When he flew to Michigan instead of where he was scheduled to speak in Jackson, Mississippi, headlines emerged that Sanders ceded the south – meaning black voters – to Biden. He did not give a race speech in Detroit, but instead passed the microphone to black organizers to talk about their own issues. The day before his campaign suspension he talked about black voters, the coronavirus and the need for a targeted response in a virtual town hall.

Nonetheless, Sanders had the most progressive presidential campaign in recent memory. By far, he had the enthusiasm and support of black people under 50, and was polling higher than Biden among black people as recently as late February. Free college and complete student debt cancellation could have decreased the wealth gap for all people, but for black students in particular because they disproportionately carry high debt loads. Medicare for All could have decreased future generations’ prospects of facing pre-existing conditions and increased their health outcomes. Ending wars would have reduced the United States’ militarism and slowed down the armed services from calling on this country’s poorest people. Vulnerable, dispossessed and oppressed communities in the United States and abroad would have experienced a significant improvement in their quality of life. Unhoused people would have entered homes and billionaires entered political homelessness. And when Biden went virtually absent during the Covi-19 panic, Sanders shifted his campaign to a multimillion-dollar relief effort.

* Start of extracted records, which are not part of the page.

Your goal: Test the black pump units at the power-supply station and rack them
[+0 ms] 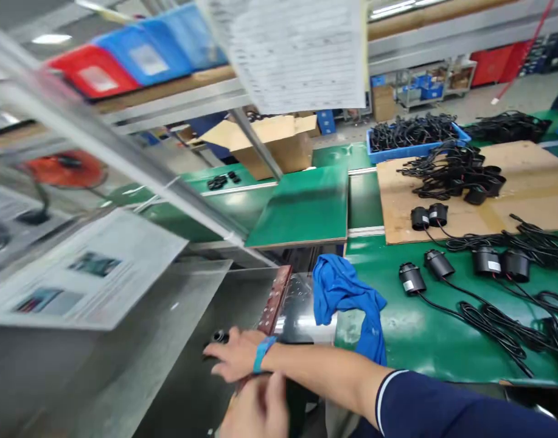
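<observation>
My right hand (230, 358), with a blue wristband (263, 353), reaches left across a grey metal machine surface (182, 340). Its fingers lie spread and flat, touching a small black cylindrical part (219, 336). My left hand (259, 410) is low at the bottom edge and blurred, just under the right wrist. Whether it holds anything is unclear. A brown perforated strip (275, 298) runs along the machine just beyond the right hand.
A blue cloth (347, 298) hangs over the edge of the green bench (397, 328). Black lamp-like parts with coiled cables (488, 263) lie on the bench and on a cardboard sheet (529, 182). Printed sheets (91, 274) hang at left, with a cardboard box (279, 146) behind.
</observation>
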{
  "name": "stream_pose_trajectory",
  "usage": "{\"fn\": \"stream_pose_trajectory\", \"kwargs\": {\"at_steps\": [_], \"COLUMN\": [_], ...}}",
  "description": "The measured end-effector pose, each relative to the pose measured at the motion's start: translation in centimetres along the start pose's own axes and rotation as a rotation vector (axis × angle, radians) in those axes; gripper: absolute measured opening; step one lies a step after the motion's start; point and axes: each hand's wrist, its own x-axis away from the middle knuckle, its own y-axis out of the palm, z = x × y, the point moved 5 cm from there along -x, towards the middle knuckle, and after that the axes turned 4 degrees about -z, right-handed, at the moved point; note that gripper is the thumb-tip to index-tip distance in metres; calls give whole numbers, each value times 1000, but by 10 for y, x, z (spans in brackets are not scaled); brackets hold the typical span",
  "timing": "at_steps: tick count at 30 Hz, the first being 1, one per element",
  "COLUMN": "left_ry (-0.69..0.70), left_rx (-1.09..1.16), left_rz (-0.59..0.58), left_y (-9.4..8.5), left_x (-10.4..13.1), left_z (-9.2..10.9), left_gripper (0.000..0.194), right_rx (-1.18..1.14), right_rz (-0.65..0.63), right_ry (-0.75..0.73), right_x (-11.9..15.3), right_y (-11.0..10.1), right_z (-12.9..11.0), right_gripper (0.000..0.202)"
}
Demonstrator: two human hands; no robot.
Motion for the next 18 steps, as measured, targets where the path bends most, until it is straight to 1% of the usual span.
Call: {"fn": "stream_pose_trajectory", "kwargs": {"at_steps": [1,2,3,5,6,7,8,9,10,11,12,13,14,15,16,18], "left_ry": [96,227,392,796,997,1178,1323,1436,1520,1580,1627,1660,1675,1669,1642,1547], "left_rx": [-45,-90,-130,-152,-174,-209,-251,-301,-343,-374,-391,-391,-372,-334,-277,-111], "left_rz": [-30,-60,-87,-170,-219,-259,-282,-292,-289,-279,-270,-268,-272,-280,-288,-285], "left_y": [11,25,42,86,110,133,154,173,187,198,204,205,203,196,185,155], "left_x": [-11,-22,-31,-37,-35,-31,-26,-21,-17,-15,-13,-12,-12,-13,-15,-19], "left_z": [30,64,101,173,202,224,239,248,252,254,253,250,247,243,238,223], "left_gripper": [31,32,34,39,41,42,40,36,31,27,25,23,23,23,24,26], "right_rx": [-26,-46,-64,-104,-123,-141,-158,-173,-187,-198,-207,-212,-211,-205,-197,-185], "right_rz": [0,-1,-5,-15,-15,-16,-16,-17,-18,-21,-25,-28,-28,-22,-14,10], "right_ry": [-3,-9,-15,-26,-22,-10,0,6,9,12,16,22,27,31,33,22], "right_x": [0,0,0,-1,-2,-3,-5,-6,-6,-6,-6,-5,-3,-2,-1,0], "right_y": [-1,-2,-3,-6,-7,-7,-8,-9,-9,-10,-10,-11,-12,-13,-14,-15], "right_z": [3,5,8,13,15,17,19,20,21,21,21,20,20,20,19,18], "right_gripper": [51,50,51,53,53,54,55,55,55,56,56,57,57,57,57,57]}}
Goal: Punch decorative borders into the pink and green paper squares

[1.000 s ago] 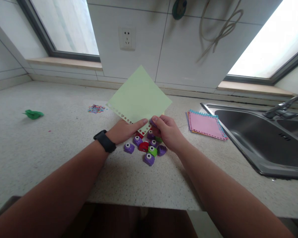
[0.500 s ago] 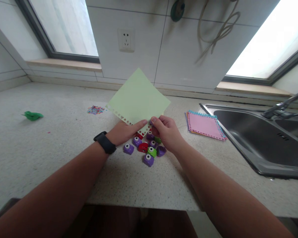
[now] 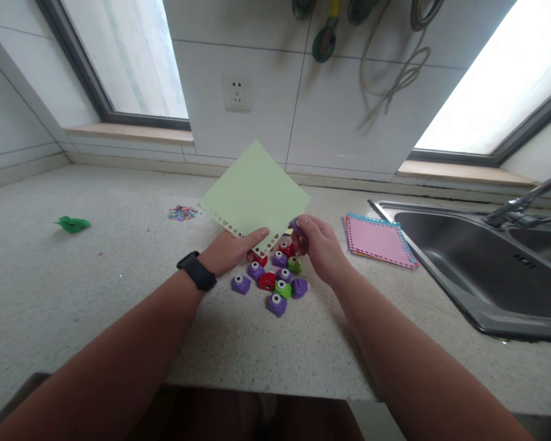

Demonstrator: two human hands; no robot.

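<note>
My left hand (image 3: 232,250) grips a pale green sheet of paper (image 3: 257,193) near its lower corner, thumb on top. Small punched shapes run along the sheet's lower-left edge and around the near corner. Between the thumb and fingers of my right hand (image 3: 319,248) is a purple craft punch (image 3: 296,225), just off the sheet's right edge. Below the paper, several more craft punches (image 3: 277,304) in purple, red and green lie grouped on the counter, some with star marks on their buttons. The paper hides part of the group.
A stack of punched coloured paper (image 3: 379,240) lies on the right, beside a steel sink (image 3: 468,275) with a faucet (image 3: 517,205). Left of the sheet are a pile of paper bits (image 3: 182,212) and a crumpled green item (image 3: 72,224). A tiled wall with a socket (image 3: 237,94) stands behind.
My right hand has moved slightly right with the purple punch, away from the sheet's near edge. The left hand keeps its hold on the paper. The camera view has tilted up a little.
</note>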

Sanders’ supporters now face a nearly impossible situation. For years, politicians and pundits asserted that Sanders is not a “real Democrat”. Those same critics now expect Sanders supporters to “vote blue no matter who”, regardless of being independent voters. If Biden loses to Donald Trump, then Sanders’ supporters will be blamed for failing to fall in line. If Biden wins, the Democratic party will resist any transformational concessions to the party’s left voters. We must not let them.

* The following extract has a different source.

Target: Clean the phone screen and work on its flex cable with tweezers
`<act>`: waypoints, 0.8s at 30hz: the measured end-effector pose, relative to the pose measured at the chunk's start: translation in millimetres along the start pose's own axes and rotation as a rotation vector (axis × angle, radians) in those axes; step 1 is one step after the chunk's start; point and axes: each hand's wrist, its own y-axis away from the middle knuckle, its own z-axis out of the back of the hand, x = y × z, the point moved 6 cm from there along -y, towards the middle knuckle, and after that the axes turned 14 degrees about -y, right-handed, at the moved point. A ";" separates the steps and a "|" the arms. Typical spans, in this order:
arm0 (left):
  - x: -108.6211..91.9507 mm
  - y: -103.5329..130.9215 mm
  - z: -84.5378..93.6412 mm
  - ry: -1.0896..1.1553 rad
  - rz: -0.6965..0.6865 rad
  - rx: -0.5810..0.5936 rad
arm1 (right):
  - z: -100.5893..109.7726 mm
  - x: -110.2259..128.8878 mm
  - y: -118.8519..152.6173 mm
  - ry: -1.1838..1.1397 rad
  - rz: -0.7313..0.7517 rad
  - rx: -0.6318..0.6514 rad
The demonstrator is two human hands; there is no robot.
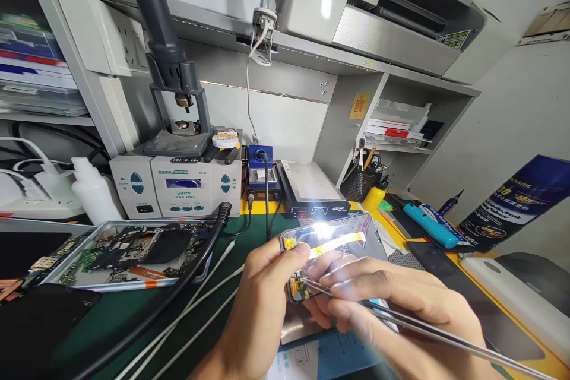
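My left hand [267, 285] grips the end of a dark, phone-like device [329, 228], its thumb pressed on the edge near a small yellow part. A bright yellow-and-white flex strip [341, 243] runs across the upper side of the device. My right hand [392, 297] is closed on thin metal tweezers [427, 326]. Their tips reach the small gold and black parts [297, 285] at the device's lower left corner; whether they pinch anything is too small to tell. Glare hides part of the device.
A grey rework station [182, 187] stands at the back left, behind a tray of circuit boards [102, 279]. A black hose [178, 291] and white cables [196, 303] cross the green mat. A spray can [512, 202] and turquoise tool [430, 225] are at right.
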 end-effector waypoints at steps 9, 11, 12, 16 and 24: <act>2.2 -0.8 -1.5 -0.024 0.015 0.018 | -1.3 -9.7 2.9 -0.097 -0.112 0.017; 3.7 -0.3 -2.9 -0.052 0.018 0.035 | -1.6 -12.8 3.7 -0.139 -0.145 0.014; 4.3 -0.2 -3.8 -0.065 0.018 0.045 | -1.7 -13.3 4.0 -0.150 -0.144 0.010; 5.2 -0.1 -5.9 -0.069 0.019 0.060 | -2.8 -12.0 3.4 -0.148 -0.141 -0.003; 1.7 1.8 -5.9 -0.104 0.024 0.061 | -3.4 -23.7 1.8 -0.263 -0.346 -0.088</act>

If Sanders is right about losing the electability argument but winning the ideological one, then that’s where his supporters must continue organizing if Biden wants their vote. Rather than “vote blue no matter who”, we must vote green for our planet, and brown and black for our people – and make demands on Biden that will fundamentally change this country. I do not expect Biden to become a socialist overnight, nor can he expect Sanders supporters to wake up neoliberal capitalists. Thus, Biden supporters should be putting pressure on him to change instead of threatening millions of other voters with a Trump card.

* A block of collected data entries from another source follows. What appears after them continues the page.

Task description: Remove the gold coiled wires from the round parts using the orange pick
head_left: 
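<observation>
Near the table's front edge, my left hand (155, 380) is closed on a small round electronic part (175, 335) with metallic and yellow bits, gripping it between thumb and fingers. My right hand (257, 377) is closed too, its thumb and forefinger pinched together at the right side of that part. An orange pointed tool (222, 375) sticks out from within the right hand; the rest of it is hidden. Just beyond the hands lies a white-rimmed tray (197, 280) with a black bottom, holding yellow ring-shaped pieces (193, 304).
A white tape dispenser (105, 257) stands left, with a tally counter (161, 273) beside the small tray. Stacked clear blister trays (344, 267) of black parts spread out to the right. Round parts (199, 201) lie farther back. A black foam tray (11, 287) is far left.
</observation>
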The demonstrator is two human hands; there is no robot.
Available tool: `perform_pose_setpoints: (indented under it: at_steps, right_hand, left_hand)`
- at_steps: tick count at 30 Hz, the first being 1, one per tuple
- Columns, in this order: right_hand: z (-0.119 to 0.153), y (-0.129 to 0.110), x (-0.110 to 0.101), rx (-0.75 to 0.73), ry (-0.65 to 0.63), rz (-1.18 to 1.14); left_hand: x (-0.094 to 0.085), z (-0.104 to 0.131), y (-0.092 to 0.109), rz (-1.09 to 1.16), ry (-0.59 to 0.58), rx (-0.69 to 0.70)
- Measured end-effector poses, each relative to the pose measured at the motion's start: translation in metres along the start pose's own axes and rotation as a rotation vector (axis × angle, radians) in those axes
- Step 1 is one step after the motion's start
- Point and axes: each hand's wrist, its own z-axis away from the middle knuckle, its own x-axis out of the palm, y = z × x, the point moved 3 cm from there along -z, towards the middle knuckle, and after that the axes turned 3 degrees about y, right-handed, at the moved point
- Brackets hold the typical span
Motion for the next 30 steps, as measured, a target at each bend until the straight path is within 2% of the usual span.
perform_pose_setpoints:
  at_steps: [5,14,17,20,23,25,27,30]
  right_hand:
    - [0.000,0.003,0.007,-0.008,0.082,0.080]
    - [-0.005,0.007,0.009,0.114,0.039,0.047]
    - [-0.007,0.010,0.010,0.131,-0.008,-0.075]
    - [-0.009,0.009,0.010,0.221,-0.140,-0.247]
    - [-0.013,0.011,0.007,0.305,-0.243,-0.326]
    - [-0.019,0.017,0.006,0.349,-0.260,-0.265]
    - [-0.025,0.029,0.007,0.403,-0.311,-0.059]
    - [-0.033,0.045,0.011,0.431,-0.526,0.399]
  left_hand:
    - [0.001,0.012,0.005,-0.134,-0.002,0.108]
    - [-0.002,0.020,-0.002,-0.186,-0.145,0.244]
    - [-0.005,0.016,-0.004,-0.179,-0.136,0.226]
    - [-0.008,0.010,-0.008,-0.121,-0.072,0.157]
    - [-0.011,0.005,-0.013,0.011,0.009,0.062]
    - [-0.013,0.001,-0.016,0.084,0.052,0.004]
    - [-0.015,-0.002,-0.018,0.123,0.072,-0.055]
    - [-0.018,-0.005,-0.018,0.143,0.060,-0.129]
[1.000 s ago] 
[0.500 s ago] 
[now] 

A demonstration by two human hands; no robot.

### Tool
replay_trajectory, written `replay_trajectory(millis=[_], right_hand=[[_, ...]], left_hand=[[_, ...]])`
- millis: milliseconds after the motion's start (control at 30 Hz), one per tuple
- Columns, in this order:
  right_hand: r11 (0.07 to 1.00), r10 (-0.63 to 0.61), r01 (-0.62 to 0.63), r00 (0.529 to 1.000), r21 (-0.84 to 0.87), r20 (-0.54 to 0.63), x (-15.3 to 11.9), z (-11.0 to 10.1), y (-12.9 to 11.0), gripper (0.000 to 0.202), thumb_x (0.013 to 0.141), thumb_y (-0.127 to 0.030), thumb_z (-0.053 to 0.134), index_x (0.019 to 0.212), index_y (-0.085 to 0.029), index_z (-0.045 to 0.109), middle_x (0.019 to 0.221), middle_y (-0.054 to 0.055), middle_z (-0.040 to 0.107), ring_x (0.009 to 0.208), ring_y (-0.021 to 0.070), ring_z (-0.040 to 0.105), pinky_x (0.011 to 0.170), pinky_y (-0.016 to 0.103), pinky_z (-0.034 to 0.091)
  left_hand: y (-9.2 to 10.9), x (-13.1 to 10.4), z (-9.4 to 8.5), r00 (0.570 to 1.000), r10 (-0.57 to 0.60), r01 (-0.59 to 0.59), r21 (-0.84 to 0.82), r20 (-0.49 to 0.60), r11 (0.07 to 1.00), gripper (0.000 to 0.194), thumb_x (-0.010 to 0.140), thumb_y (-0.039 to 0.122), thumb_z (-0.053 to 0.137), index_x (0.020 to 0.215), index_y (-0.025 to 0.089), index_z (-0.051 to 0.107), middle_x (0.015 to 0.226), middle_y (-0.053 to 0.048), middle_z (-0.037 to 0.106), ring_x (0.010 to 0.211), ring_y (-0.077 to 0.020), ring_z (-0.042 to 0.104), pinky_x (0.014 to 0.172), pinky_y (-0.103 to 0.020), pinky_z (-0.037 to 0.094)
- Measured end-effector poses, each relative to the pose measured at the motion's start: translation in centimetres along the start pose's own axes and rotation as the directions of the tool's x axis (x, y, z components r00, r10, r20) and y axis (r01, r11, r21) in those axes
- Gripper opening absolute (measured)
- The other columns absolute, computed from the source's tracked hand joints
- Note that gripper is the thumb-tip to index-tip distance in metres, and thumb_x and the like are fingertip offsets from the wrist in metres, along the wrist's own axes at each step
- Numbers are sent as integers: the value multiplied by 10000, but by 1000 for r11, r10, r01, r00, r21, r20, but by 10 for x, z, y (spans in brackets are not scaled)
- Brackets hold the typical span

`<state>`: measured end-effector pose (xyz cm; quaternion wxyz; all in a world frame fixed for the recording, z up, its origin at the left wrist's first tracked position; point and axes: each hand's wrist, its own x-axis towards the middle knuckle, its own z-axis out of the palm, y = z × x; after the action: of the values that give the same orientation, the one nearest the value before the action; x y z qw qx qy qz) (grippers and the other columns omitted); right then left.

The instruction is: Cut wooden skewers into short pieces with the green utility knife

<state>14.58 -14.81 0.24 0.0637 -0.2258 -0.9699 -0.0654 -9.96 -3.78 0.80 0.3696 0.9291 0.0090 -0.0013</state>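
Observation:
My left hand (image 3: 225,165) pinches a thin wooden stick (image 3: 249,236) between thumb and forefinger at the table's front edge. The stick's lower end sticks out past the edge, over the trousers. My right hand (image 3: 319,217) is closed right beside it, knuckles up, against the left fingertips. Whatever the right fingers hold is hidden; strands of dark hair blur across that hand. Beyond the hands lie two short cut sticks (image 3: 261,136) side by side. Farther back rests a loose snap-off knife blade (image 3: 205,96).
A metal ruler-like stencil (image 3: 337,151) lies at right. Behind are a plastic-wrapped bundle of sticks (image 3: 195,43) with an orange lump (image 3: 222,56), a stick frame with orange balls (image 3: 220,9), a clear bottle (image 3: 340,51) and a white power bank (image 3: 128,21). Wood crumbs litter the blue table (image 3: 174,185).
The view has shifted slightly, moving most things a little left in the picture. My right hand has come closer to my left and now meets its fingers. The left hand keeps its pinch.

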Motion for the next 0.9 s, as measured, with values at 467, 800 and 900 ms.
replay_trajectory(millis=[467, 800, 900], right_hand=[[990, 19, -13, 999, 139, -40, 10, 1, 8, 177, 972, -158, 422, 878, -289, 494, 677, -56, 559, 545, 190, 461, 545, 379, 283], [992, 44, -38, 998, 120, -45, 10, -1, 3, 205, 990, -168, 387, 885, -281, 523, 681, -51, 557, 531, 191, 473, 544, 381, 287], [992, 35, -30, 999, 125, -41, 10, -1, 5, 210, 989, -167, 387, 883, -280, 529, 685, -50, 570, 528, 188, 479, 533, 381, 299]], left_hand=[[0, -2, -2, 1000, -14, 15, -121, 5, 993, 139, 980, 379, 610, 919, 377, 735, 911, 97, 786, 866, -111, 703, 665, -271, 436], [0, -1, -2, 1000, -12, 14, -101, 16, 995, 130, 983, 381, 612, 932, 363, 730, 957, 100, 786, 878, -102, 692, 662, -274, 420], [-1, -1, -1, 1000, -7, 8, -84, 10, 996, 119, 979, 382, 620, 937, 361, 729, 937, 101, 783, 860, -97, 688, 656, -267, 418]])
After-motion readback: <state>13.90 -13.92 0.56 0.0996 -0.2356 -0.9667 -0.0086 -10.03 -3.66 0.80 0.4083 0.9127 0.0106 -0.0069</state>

As an alternative to using social media to express #NeverBiden, individual progressive voters might join or support coalitions that are using a collective and organized process to put pressure on the vice-president to agree to universal healthcare, a moratorium on deportations, and to overhaul his climate change plan. And instead of shaming protest voters who refuse to participate in this fragile election, Democrats should examine why their party fails to inspire millions of people they claim to represent.

We must not vote like our lives depend on it. Biden must change because our planet depends on it.